# 68 lemans barnfind ( for lack of a better phrase)



## Notagoat (9 mo ago)

Finally got her home, tucked up in garage, and left for a vacation!!! Will be plenty of pics uploaded as she progresses!


----------



## Jared (Apr 19, 2013)

Very nice! You're kind of a glutton for punishment. An old Jag and an old Pontiac...


----------



## Notagoat (9 mo ago)

Yeah and jag is lt1 swapped, so must just love heartache! Lol


----------



## Notagoat (9 mo ago)

Got a few hours this afternoon to play, engine is the stock 350, 2 bbl, with 47 heads, transmission has been swapped out to th400, picking up a battery tomorrow to see what works, seller started car for me, so I know igniting and starter work, but that all I know and seller kept his battery! Lol


----------



## Notagoat (9 mo ago)

Ok, so all lights have power, they don’t all work though.  power top motor runs but nothing happens, closer obsoeevation and one of the pump lines to the right side ram is wrapped in tape, im
Guessing systems is empty!! Guess I need a to make a real list of what needs doing! I think a what doesn’t need attention would be a shorter list!
I removed the console to get at the floor under it and it is basically disintegrating in my hands, whatever the shell is made of is brittle and turning into a white dust! ( the console, not the floor) floor is solid except for drivers footwell and a small section under rear seat pan on drivers side too


----------



## PontiacJim (Dec 29, 2012)

Notagoat said:


> Got a few hours this afternoon to play, engine is the stock 350, 2 bbl, with 47 heads, transmission has been swapped out to th400, picking up a battery tomorrow to see what works, seller started car for me, so I know igniting and starter work, but that all I know and seller kept his battery!
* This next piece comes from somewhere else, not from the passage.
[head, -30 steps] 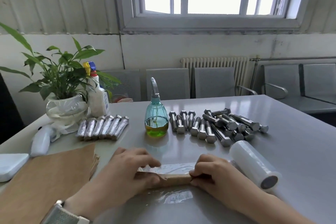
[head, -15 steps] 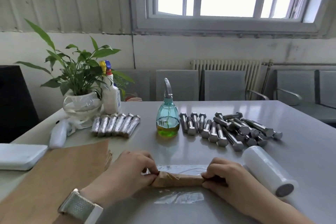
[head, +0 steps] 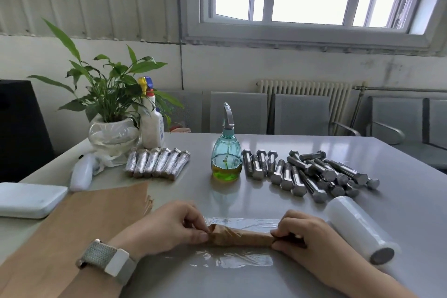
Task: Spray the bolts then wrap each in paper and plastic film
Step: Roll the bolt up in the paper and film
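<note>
Near the table's point(head: 278, 278) front edge, left hand point(head: 167, 227) and right hand point(head: 307, 237) pinched the paper-wrapped bolt's point(head: 242, 237) twisted ends over plastic film point(head: 232, 259).

A glossy grey bench point(head: 399, 201) carries everything. Far left stand a potted plant point(head: 113, 128) and a white spray bottle point(head: 152, 126), with six wrapped bolts point(head: 157, 164) beside them. At centre stands a teal spray bottle point(head: 226, 159), bare bolts point(head: 309, 174) to its right. Brown paper sheets point(head: 79, 225) lie near left, a film roll point(head: 360, 230) near right, a film sheet point(head: 237, 259) at the near edge.
</note>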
Lol


Same as my '68 Lemans engine when I bought it. Mine had the 3-speed on the floor.

The 350 can be a good engine to work with if you aren't looking to upgrade to a 400 or 455 or can't find a 400CI for a reasonable price. The TH-400 is a good trans, but a TH-350 would have also worked and it uses less HP to operate.


----------



## Notagoat (9 mo ago)

Plans for the engine are strip it down to see what it needs, then a plain rebuild, with a slightly better cam, a Pontiac 4 bbl manifold and a quadrajet , nothing over the top ( i have my lt1 jag for that lol)


----------



## PontiacJim (Dec 29, 2012)

Notagoat said:


> Plans for the engine are strip it down to see what it needs, then a plain rebuild, with a slightly better cam, a Pontiac 4 bbl manifold and a quadrajet , nothing over the top ( i have my lt1 jag for that lol)


Perfect. You can really wake up the 350 and make it a nice friendly & zippy, cruising engine. Much of your performance will be in the heads. The 47 heads are a good base. Then intake/exhaust/ignition. Stock exhaust manifolds can work well and save money, just go with duals and good flowing mufflers. I gasket port matched a set I used on my 400CI and then cleaned up some of the casting flash on the inside and smoothed them out a bit.


----------



## Notagoat (9 mo ago)

Good info! It already has dual exhaust, will
Likely add an h pipe and then leave rest of exhaust alone


----------



## Notagoat (9 mo ago)

Got to play a little more last night, took a sander to to it to see where the Metal stops and bondo starts, want to see if I can get away with patch panels or if I need to order whole rear quarters, looks like the rust is only at top of wheel arches and about 5 inches up behind wheel, but for some reason, just about entire quarter panel has a skim coat of bondo on it, which is on top of the original paint, may find a dent somewhere while I keep sanding, I’m thinking maybe some chemical stripper will speed things up a bit, I want to go ahead and order some panels.
Hei dizzy is supposed to come today, along with a new alternator, at least then it should start regularly ( take. Some
Finagling now ( points are old and It keeps losing spark) once It stays running I can move it about the garage, only have access to drivers side at moment as inhave to maintain a spot for the jag ( it doesn’t stay outside)


----------



## Notagoat (9 mo ago)

Sanding, sanding sanding sanding sanding…. Good googly moogly! So much paint and bondo, but not a lot of rust! Still gonna need patch panels but I’m pleased with what I have found. Bondo was for tons of small dents, it was in the parking lot wars!!!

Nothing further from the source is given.